■ What to produce: Starting at the line below holding "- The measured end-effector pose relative" and stopping at the line holding "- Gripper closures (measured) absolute", print every line exactly, both ends included, and leave the rest out.

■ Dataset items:
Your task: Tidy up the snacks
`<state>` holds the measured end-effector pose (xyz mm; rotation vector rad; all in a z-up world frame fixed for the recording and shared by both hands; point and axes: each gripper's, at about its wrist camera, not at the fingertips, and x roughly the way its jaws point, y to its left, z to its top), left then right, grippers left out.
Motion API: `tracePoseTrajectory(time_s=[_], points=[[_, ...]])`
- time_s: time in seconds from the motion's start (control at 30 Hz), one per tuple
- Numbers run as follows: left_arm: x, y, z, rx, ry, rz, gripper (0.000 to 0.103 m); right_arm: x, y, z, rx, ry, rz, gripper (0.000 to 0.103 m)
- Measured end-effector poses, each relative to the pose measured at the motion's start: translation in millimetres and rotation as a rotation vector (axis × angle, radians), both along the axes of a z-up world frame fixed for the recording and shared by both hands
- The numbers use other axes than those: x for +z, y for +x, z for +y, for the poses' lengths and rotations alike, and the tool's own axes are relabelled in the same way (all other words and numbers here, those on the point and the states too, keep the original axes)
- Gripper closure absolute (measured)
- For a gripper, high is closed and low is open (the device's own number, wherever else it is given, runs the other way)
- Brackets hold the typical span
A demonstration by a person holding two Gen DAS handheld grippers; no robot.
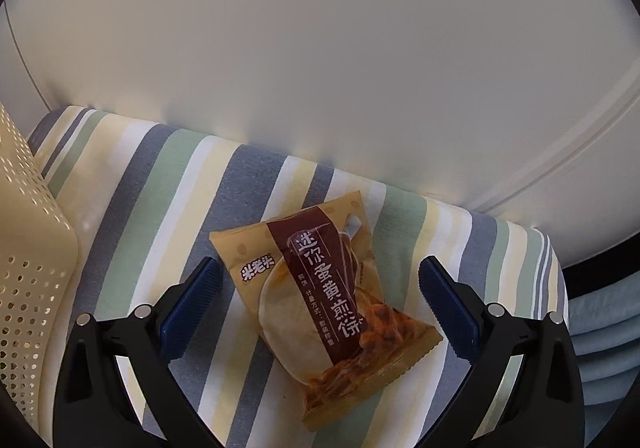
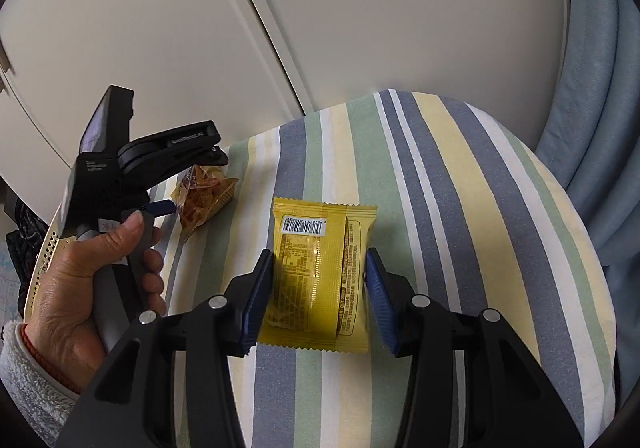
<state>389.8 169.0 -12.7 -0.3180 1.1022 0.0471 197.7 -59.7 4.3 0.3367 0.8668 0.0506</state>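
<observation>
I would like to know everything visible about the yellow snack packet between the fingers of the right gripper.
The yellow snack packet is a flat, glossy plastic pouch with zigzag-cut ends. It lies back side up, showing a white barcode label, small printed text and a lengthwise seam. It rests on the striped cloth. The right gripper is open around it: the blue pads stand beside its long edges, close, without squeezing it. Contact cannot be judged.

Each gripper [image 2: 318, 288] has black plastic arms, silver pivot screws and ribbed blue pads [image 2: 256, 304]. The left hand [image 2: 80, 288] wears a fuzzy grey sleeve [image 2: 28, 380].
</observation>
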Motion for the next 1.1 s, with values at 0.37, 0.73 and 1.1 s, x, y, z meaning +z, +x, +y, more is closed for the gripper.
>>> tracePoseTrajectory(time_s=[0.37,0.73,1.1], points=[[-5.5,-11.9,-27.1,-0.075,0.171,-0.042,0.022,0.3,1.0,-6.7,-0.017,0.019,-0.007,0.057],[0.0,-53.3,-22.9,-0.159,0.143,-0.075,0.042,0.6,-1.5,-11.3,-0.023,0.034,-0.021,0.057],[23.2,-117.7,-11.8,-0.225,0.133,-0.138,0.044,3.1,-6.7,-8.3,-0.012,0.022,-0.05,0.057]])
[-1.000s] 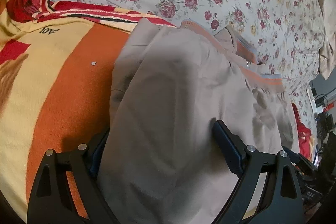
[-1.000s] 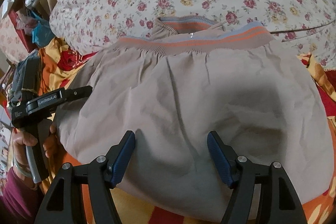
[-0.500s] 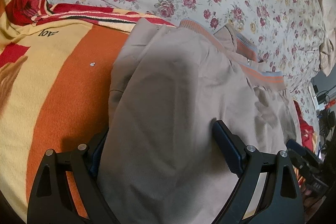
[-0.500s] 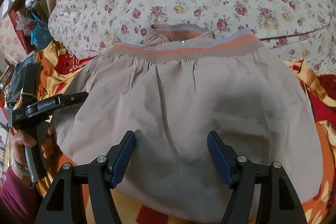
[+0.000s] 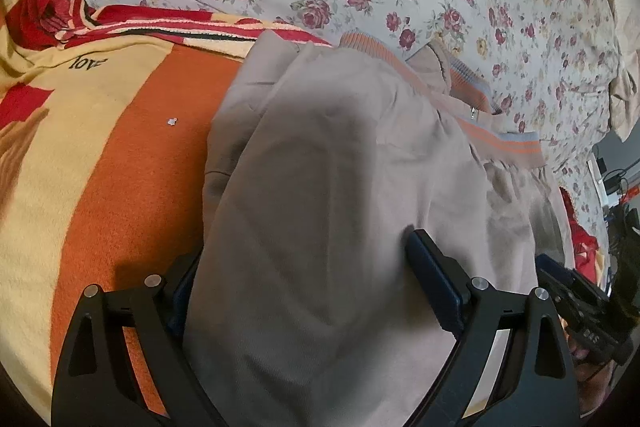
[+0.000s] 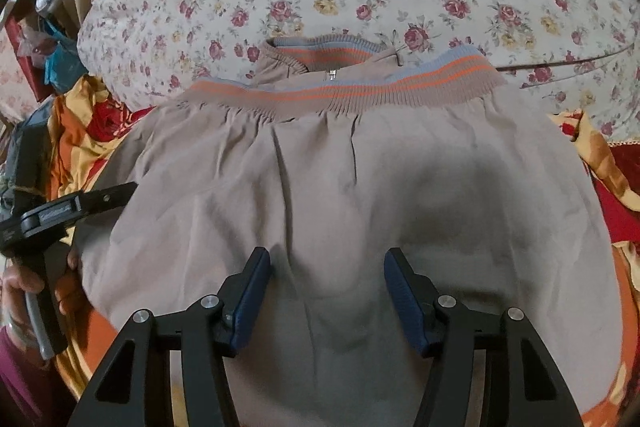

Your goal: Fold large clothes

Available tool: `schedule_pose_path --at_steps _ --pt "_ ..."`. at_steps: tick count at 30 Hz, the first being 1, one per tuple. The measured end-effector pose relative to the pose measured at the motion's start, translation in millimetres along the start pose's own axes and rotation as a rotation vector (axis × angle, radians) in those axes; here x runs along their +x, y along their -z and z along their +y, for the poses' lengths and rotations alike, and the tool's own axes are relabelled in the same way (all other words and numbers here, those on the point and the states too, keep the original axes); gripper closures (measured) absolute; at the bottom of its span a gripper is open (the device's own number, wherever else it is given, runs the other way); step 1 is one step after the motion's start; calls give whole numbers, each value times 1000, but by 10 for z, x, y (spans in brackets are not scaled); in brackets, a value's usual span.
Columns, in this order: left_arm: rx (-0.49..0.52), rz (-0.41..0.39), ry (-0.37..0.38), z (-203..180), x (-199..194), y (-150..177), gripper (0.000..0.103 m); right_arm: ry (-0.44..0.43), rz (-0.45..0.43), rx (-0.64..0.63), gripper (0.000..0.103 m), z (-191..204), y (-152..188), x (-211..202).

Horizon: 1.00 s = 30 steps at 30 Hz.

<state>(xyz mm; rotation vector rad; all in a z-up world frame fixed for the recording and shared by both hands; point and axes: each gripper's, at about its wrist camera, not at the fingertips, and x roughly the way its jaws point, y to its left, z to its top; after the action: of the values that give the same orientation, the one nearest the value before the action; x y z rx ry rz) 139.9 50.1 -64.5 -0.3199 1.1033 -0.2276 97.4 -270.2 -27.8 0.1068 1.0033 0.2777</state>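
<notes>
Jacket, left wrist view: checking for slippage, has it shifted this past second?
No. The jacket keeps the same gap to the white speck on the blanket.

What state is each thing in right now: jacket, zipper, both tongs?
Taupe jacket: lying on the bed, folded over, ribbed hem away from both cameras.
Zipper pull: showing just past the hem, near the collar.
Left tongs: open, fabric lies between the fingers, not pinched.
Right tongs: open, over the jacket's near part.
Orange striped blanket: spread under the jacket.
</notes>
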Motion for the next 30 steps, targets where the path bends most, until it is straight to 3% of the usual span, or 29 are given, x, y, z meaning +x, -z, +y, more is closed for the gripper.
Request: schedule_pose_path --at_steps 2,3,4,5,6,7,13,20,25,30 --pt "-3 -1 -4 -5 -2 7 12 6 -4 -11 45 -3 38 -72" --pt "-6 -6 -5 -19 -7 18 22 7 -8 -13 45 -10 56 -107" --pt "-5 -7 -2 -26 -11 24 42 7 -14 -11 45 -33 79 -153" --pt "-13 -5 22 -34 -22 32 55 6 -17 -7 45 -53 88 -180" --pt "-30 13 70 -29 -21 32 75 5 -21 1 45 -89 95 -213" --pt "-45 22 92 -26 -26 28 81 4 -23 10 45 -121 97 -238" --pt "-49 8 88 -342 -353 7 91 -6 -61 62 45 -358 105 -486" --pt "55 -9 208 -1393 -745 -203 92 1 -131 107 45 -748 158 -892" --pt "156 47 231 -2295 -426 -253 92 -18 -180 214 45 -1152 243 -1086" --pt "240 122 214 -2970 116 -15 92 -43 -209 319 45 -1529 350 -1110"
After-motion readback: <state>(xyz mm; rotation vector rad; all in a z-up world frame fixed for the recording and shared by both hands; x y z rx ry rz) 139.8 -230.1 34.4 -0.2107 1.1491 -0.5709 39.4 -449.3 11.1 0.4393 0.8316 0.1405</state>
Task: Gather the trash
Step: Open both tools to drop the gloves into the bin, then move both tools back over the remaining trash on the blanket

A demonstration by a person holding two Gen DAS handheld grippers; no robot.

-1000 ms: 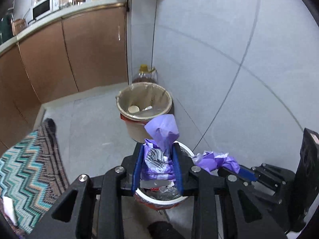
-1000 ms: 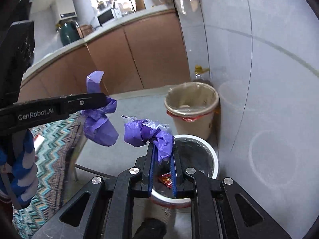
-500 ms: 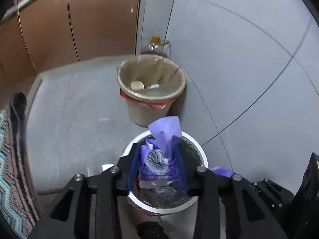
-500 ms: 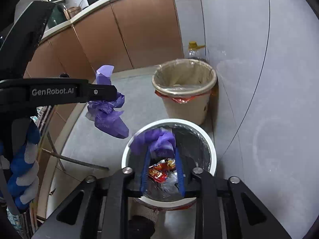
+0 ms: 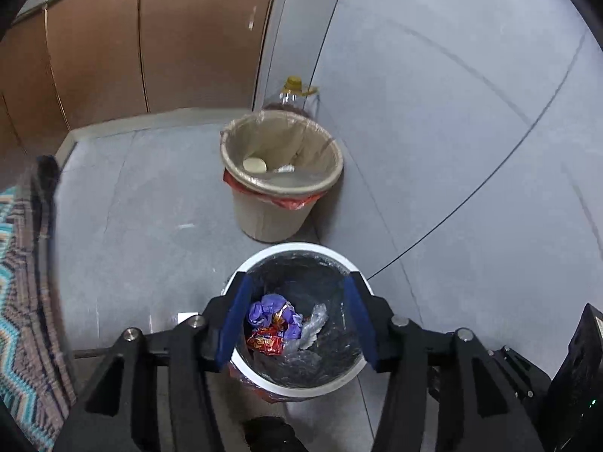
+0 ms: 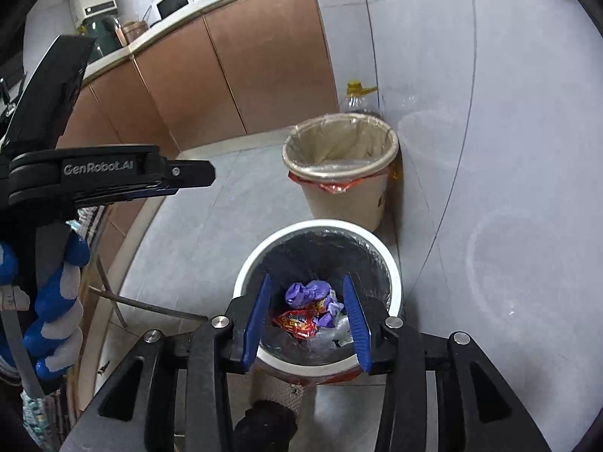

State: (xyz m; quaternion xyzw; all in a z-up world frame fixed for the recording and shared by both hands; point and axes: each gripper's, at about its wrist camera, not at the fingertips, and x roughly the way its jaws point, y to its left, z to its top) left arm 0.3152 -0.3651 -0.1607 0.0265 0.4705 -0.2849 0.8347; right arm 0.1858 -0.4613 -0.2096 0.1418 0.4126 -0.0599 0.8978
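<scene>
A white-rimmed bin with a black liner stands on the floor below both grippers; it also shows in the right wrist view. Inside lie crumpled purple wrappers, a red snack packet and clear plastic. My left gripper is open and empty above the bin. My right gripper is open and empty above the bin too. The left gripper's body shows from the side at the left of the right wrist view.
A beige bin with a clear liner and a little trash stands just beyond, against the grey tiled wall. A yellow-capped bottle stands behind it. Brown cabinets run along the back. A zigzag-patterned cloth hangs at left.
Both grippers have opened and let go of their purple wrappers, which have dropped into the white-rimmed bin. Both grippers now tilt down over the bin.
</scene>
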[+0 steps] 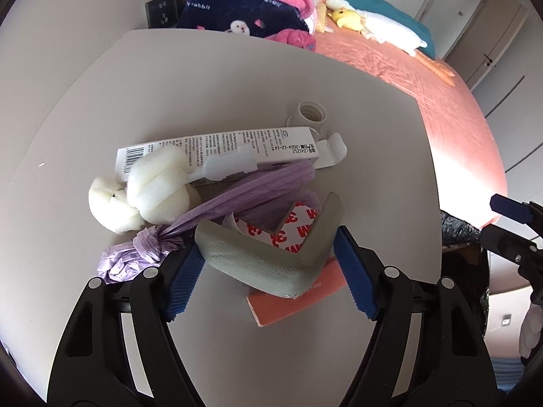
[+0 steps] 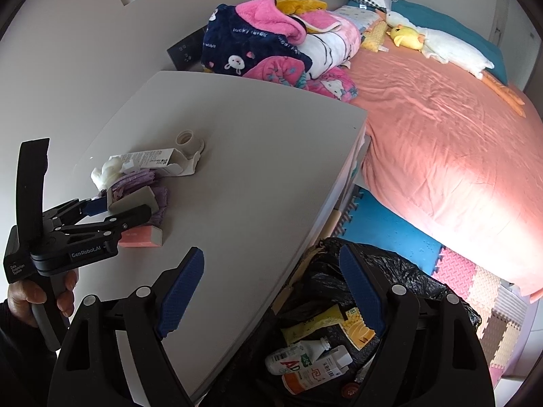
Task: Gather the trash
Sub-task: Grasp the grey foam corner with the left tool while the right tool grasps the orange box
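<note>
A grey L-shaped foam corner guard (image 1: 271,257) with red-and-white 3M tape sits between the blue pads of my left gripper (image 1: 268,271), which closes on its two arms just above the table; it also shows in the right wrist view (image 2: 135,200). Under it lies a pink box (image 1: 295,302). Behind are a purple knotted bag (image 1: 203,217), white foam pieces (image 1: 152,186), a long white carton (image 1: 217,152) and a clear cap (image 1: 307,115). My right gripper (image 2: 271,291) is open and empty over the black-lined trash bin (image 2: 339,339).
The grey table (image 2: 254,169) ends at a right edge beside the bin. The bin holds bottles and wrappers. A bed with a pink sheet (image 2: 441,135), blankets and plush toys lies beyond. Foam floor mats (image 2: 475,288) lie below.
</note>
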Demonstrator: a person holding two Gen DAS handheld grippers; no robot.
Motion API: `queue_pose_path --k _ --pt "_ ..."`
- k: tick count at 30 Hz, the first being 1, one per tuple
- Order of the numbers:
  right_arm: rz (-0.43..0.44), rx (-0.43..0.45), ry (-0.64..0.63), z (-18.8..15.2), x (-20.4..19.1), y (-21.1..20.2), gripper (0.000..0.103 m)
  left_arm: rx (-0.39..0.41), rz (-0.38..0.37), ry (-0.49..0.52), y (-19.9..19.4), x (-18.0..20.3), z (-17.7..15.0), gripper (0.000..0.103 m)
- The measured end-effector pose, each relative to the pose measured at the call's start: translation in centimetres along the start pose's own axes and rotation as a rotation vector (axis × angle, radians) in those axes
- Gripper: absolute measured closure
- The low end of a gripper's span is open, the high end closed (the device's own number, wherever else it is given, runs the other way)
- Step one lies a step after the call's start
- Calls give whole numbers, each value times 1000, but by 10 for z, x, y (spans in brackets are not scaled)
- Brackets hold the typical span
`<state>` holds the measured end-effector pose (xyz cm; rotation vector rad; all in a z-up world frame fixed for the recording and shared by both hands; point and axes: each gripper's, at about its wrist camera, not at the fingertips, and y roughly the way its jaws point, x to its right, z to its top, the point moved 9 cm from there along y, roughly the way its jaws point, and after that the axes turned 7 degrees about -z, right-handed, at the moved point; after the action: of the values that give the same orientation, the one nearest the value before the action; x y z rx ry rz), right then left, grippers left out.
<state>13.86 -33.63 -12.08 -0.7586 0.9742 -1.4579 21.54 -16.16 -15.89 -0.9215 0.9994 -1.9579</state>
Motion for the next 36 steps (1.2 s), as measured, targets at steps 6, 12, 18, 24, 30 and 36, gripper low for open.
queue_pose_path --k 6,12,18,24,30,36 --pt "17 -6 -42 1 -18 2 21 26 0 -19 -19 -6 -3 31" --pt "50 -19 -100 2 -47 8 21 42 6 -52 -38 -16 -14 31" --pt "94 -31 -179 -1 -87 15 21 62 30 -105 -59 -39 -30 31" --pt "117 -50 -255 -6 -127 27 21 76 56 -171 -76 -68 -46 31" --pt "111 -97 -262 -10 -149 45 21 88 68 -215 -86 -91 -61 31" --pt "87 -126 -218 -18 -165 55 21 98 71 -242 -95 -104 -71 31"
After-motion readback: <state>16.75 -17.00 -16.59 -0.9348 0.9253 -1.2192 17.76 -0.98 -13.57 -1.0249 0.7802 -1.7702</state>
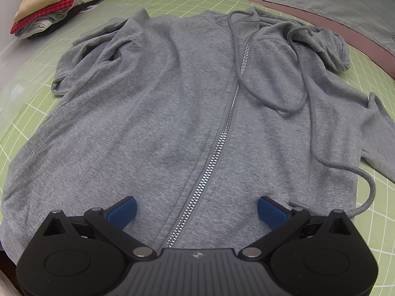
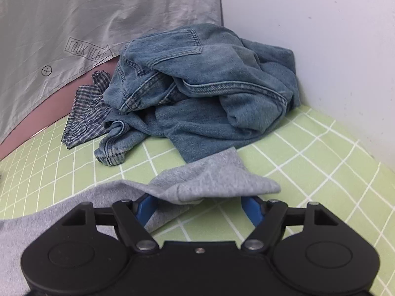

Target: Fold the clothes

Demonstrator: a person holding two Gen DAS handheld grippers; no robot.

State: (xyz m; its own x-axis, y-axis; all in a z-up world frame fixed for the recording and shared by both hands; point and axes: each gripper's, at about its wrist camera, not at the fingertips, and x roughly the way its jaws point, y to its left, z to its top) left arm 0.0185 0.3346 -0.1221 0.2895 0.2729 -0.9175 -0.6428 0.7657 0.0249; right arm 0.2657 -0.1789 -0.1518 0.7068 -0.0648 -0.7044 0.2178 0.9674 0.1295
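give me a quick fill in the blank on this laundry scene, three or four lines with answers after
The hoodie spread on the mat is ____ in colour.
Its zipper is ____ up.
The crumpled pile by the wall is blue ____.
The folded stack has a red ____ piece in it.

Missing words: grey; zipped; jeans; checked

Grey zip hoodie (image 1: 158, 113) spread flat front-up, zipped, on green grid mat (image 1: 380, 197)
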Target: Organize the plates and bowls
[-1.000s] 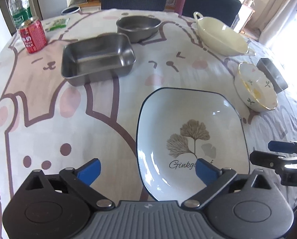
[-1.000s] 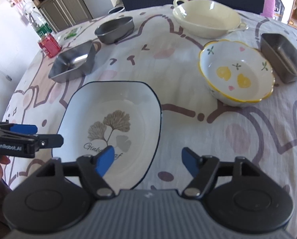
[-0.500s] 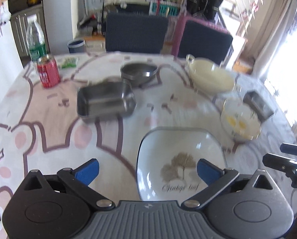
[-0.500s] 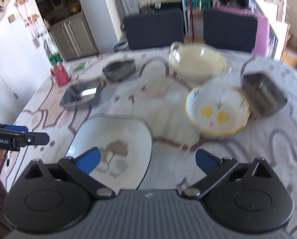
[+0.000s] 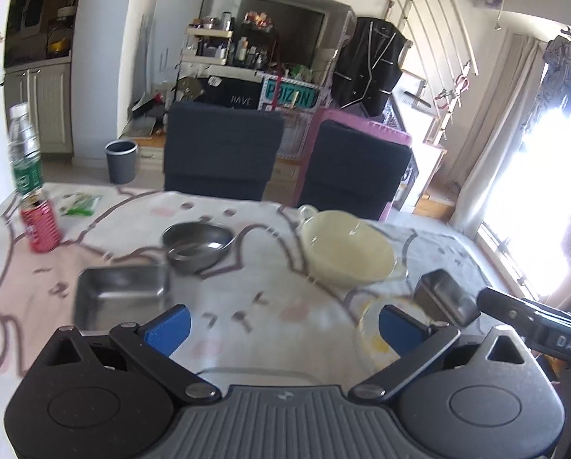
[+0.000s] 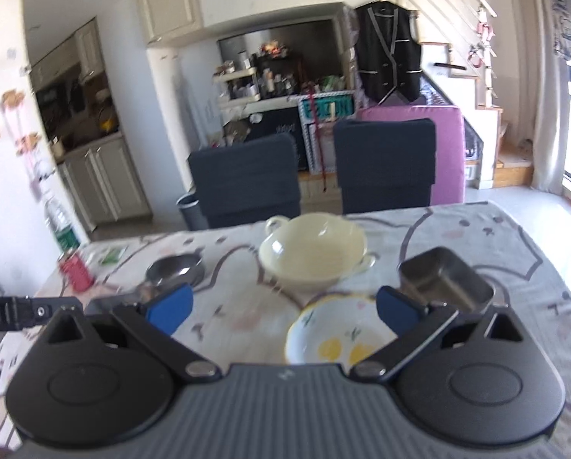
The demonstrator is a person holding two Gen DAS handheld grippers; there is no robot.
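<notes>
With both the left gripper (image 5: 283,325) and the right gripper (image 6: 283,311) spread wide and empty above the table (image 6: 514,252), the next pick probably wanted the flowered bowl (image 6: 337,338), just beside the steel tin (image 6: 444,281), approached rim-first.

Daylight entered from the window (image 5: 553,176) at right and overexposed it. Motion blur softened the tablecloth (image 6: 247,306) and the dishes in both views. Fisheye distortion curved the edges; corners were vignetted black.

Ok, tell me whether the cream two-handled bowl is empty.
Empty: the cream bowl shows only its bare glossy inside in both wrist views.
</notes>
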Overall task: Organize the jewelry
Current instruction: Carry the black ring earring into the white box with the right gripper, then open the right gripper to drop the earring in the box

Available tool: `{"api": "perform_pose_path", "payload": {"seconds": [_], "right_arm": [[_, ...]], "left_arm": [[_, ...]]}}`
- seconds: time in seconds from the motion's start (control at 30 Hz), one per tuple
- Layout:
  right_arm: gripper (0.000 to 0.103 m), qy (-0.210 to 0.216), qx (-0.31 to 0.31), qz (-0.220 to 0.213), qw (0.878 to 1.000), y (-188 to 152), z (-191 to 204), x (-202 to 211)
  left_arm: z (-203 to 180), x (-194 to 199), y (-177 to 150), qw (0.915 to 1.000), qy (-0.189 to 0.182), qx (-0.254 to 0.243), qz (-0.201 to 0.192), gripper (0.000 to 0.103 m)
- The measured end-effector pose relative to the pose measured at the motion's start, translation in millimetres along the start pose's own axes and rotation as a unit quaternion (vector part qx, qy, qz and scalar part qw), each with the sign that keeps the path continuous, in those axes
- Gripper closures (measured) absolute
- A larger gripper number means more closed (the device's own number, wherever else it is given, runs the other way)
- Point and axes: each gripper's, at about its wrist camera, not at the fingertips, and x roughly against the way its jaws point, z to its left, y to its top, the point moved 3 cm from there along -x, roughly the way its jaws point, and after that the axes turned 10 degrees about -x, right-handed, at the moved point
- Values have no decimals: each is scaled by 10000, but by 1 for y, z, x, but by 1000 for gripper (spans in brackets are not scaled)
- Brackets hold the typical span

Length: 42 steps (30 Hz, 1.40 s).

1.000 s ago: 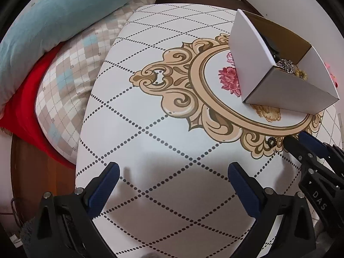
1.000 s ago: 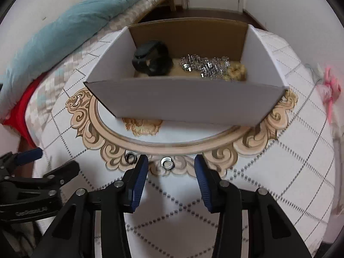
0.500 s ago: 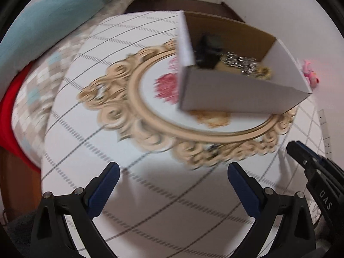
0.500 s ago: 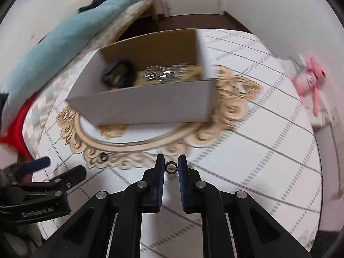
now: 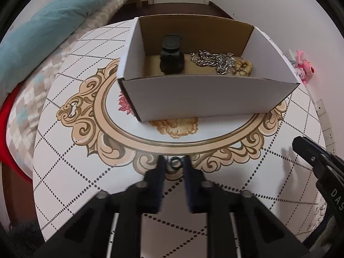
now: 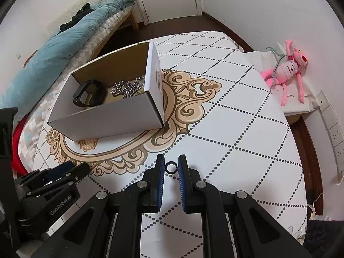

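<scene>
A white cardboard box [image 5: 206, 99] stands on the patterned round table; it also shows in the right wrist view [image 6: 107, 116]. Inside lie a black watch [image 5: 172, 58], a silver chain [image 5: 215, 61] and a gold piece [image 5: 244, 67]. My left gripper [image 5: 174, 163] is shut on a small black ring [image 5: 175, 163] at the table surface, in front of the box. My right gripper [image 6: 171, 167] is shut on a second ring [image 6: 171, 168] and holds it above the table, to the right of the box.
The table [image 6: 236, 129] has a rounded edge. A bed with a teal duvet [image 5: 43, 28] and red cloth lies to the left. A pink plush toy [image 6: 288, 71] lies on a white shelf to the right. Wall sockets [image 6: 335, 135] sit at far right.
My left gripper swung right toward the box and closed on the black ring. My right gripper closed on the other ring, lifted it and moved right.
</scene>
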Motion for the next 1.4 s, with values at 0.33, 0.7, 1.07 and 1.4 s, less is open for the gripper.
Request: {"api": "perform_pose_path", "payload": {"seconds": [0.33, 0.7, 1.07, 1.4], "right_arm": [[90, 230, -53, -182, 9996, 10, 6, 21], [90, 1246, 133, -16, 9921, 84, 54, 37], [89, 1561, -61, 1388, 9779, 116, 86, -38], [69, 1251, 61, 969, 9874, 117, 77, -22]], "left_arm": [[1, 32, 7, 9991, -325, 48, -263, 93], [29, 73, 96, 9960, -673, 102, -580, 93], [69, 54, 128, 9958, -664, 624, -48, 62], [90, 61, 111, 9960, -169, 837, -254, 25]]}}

■ Response below:
- The measured end-effector pose relative to the pose measured at the motion's start, translation in millimetres along the start pose's own axes and rotation as a unit quaternion (vector part qx, qy, qz and scalar part qw), each with the sign that keeps the path continuous, in those axes
- Gripper closures (measured) absolute

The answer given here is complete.